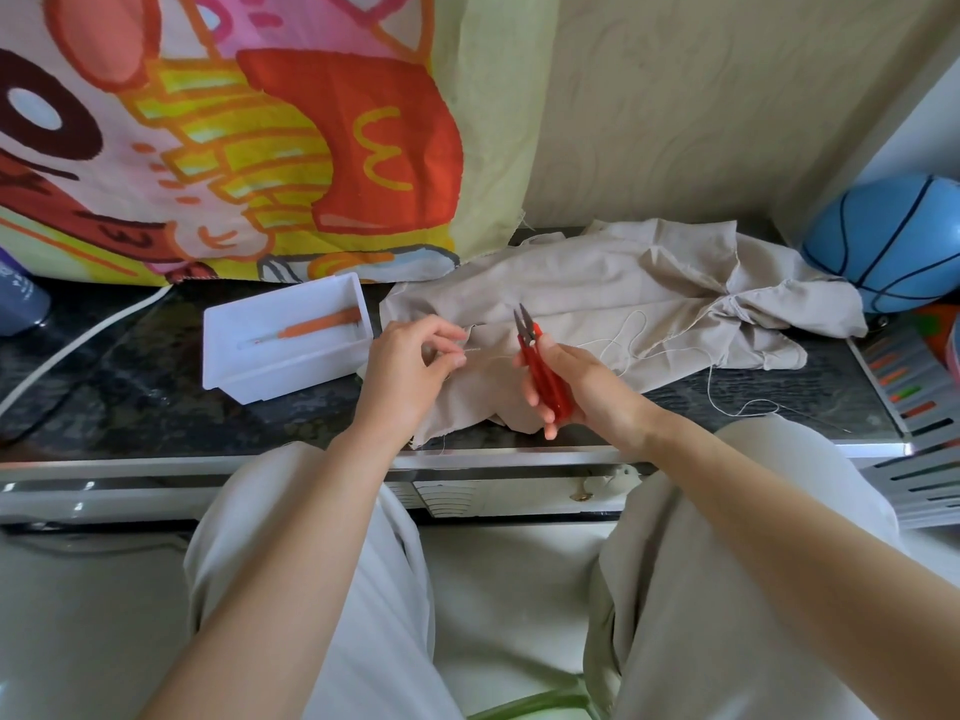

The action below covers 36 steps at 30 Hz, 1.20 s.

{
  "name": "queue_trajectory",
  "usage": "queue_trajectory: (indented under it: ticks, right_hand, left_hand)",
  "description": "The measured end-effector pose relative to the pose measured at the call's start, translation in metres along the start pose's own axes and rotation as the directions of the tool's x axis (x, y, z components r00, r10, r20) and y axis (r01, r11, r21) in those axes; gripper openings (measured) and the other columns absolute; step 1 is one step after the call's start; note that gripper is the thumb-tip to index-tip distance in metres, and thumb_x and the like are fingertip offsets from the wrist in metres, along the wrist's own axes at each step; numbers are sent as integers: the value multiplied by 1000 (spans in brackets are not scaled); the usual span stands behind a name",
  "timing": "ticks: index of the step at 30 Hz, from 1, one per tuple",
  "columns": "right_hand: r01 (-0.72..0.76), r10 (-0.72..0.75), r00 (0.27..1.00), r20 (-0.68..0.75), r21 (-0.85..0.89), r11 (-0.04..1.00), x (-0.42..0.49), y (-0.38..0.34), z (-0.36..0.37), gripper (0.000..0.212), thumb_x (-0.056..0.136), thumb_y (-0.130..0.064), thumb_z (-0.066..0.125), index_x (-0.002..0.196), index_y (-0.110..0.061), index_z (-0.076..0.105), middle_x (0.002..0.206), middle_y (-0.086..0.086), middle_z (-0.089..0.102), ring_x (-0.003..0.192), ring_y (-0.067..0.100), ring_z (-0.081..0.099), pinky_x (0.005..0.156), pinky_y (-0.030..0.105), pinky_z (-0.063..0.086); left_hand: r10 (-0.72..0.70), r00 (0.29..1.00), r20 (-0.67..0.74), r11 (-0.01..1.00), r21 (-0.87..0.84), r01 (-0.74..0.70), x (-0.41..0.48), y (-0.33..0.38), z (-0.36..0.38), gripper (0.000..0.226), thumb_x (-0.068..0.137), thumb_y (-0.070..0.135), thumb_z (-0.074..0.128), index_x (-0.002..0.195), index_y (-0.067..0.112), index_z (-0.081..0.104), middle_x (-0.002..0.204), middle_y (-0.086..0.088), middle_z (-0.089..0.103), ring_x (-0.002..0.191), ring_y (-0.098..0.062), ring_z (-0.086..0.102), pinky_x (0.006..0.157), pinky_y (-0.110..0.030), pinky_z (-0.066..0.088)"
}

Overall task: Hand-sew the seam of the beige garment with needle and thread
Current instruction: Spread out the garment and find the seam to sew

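Observation:
The beige garment (597, 288) lies crumpled on the dark marble table (156, 407), its near corner hanging toward the table's front edge. My left hand (415, 366) pinches a thin needle (471, 350) just above the cloth. A pale thread (631, 330) runs from there in loops over the garment and trails onto the table at the right. My right hand (576, 387) grips red thread snips (540, 366) with the blades pointing up and away, slightly apart.
A white plastic tray (311, 376) left of my left hand holds an orange-handled seam ripper (317, 324). A blue ball (898, 241) sits at the far right above a slotted grey rack (914, 407). A cartoon-print cloth (234, 132) hangs behind. A white cable (78, 345) crosses the left side.

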State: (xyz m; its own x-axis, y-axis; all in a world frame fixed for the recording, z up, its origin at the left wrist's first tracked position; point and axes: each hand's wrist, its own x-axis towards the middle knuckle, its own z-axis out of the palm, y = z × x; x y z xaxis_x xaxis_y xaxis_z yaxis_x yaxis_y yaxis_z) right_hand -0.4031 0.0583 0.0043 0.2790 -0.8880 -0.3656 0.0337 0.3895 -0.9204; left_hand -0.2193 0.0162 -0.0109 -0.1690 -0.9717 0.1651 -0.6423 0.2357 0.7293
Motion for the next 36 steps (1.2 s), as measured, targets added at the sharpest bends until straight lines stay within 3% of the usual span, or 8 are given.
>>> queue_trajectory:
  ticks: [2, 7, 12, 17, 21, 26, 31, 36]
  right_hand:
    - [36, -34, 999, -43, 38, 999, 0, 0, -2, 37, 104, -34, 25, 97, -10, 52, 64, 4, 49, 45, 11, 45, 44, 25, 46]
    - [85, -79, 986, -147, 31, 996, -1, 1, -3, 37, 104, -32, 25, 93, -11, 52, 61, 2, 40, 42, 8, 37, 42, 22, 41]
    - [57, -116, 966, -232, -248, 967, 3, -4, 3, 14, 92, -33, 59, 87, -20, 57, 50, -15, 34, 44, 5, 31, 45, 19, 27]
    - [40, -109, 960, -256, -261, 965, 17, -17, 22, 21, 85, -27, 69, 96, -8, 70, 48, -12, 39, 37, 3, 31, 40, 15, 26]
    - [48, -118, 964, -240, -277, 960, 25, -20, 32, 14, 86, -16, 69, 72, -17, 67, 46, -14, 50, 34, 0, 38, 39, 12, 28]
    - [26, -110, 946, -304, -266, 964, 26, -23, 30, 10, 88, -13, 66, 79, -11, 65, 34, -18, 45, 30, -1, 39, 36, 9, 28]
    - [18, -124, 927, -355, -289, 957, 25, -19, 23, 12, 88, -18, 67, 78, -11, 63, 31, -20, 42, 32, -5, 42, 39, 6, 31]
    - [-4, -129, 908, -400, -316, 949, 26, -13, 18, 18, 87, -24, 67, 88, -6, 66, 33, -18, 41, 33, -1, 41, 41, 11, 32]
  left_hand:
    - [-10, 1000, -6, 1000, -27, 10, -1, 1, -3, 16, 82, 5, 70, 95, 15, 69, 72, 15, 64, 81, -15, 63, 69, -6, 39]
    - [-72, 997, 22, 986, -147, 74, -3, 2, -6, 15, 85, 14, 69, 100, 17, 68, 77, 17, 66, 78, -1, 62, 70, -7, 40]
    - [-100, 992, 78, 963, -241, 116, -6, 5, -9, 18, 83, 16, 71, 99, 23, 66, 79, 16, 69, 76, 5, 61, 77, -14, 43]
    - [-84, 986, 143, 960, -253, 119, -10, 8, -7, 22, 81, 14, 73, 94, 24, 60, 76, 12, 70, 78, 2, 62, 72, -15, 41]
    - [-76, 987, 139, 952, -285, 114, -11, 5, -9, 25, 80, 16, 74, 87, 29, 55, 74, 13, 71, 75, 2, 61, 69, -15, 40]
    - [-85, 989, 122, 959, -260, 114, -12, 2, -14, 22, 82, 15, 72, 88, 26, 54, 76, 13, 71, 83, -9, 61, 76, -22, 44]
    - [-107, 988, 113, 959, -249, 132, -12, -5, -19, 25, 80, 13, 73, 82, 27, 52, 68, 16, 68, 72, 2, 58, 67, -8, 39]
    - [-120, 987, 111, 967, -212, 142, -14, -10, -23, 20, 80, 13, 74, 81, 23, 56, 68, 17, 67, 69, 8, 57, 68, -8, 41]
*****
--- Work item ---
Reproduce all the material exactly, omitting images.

--- Response to this task ---
The action below covers 36 steps at 30 Hz, 1.20 s.

{
  "name": "queue_trajectory",
  "usage": "queue_trajectory: (indented under it: ticks, right_hand, left_hand)",
  "description": "The measured end-effector pose relative to the pose measured at the call's start, translation in metres along the start pose's own axes and rotation as the directions of the tool's x axis (x, y, z components r00, r10, r20) and y axis (r01, r11, r21) in those axes; gripper openings (measured) and the other columns absolute; step 1 is one step after the call's start; note that gripper is the thumb-tip to index-tip distance in metres, and thumb_x and the like are fingertip offsets from the wrist in metres, along the wrist's own axes at each step; numbers are sent as integers: the value multiplied by 1000 (spans in brackets are not scaled); the usual span stands behind a name",
  "timing": "ticks: index of the step at 30 Hz, from 1, one per tuple",
  "columns": "right_hand: r01 (-0.72..0.76), r10 (-0.72..0.75), r00 (0.27..1.00), r20 (-0.68..0.75), r21 (-0.85..0.89), r11 (-0.04..1.00), x (-0.42..0.49), y (-0.38..0.34), z (-0.36..0.37), gripper (0.000..0.212), thumb_x (-0.056..0.136), thumb_y (-0.130..0.064), thumb_z (-0.066..0.125), index_x (-0.002..0.196), index_y (-0.110..0.061), index_z (-0.076..0.105), middle_x (0.002..0.206), middle_y (-0.086..0.086), middle_z (-0.089..0.102), ring_x (-0.003..0.192), ring_y (-0.067..0.100), ring_z (-0.081..0.099), pinky_x (0.005..0.156), pinky_y (-0.030..0.105), pinky_z (-0.063..0.086); left_hand: r10 (-0.72..0.70), r00 (0.29..1.00), r20 (-0.67..0.74), r11 (-0.01..1.00), r21 (-0.87..0.84), r01 (-0.74..0.70), x (-0.41..0.48), y (-0.33..0.38), z (-0.36..0.38), gripper (0.000..0.226), thumb_x (-0.068..0.137), thumb_y (-0.070..0.135), thumb_z (-0.074..0.128), index_x (-0.002..0.195), index_y (-0.067..0.112), index_z (-0.081..0.104), middle_x (-0.002..0.204), middle_y (-0.086..0.088), middle_z (-0.089..0.103), ring_x (-0.002..0.191), ring_y (-0.098..0.062), ring_z (-0.086..0.102), pinky_x (0.006..0.157), pinky_y (-0.110..0.030), pinky_z (-0.066..0.088)"
}

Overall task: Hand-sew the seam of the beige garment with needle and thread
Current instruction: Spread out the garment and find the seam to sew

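Observation:
The beige garment (597, 288) lies crumpled on the dark marble table (156, 407), its near corner hanging toward the table's front edge. My left hand (415, 366) pinches a thin needle (471, 350) just above the cloth. A pale thread (631, 330) runs from there in loops over the garment and trails onto the table at the right. My right hand (576, 387) grips red thread snips (540, 366) with the blades pointing up and away, slightly apart.
A white plastic tray (311, 376) left of my left hand holds an orange-handled seam ripper (317, 324). A blue ball (898, 241) sits at the far right above a slotted grey rack (914, 407). A cartoon-print cloth (234, 132) hangs behind. A white cable (78, 345) crosses the left side.
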
State: (xyz m; its own x-axis, y-axis; all in a world frame fixed for the recording, z up, its origin at the left wrist's first tracked position; point and axes: each hand's wrist, its own x-axis towards the middle knuckle, its own z-axis out of the palm, y = z × x; x y z xaxis_x xaxis_y xaxis_z yaxis_x yaxis_y yaxis_z) right_hand -0.4031 0.0583 0.0043 0.2790 -0.8880 -0.3656 0.0337 0.3895 -0.9204; left_hand -0.2193 0.0162 -0.0109 -0.1690 -0.9717 0.1651 -0.6423 0.2357 0.7293
Motion for the next 36 steps (1.2 s), as measured, targets added at the sharpest bends until straight lines stay within 3% of the usual span, or 8 are given.
>>> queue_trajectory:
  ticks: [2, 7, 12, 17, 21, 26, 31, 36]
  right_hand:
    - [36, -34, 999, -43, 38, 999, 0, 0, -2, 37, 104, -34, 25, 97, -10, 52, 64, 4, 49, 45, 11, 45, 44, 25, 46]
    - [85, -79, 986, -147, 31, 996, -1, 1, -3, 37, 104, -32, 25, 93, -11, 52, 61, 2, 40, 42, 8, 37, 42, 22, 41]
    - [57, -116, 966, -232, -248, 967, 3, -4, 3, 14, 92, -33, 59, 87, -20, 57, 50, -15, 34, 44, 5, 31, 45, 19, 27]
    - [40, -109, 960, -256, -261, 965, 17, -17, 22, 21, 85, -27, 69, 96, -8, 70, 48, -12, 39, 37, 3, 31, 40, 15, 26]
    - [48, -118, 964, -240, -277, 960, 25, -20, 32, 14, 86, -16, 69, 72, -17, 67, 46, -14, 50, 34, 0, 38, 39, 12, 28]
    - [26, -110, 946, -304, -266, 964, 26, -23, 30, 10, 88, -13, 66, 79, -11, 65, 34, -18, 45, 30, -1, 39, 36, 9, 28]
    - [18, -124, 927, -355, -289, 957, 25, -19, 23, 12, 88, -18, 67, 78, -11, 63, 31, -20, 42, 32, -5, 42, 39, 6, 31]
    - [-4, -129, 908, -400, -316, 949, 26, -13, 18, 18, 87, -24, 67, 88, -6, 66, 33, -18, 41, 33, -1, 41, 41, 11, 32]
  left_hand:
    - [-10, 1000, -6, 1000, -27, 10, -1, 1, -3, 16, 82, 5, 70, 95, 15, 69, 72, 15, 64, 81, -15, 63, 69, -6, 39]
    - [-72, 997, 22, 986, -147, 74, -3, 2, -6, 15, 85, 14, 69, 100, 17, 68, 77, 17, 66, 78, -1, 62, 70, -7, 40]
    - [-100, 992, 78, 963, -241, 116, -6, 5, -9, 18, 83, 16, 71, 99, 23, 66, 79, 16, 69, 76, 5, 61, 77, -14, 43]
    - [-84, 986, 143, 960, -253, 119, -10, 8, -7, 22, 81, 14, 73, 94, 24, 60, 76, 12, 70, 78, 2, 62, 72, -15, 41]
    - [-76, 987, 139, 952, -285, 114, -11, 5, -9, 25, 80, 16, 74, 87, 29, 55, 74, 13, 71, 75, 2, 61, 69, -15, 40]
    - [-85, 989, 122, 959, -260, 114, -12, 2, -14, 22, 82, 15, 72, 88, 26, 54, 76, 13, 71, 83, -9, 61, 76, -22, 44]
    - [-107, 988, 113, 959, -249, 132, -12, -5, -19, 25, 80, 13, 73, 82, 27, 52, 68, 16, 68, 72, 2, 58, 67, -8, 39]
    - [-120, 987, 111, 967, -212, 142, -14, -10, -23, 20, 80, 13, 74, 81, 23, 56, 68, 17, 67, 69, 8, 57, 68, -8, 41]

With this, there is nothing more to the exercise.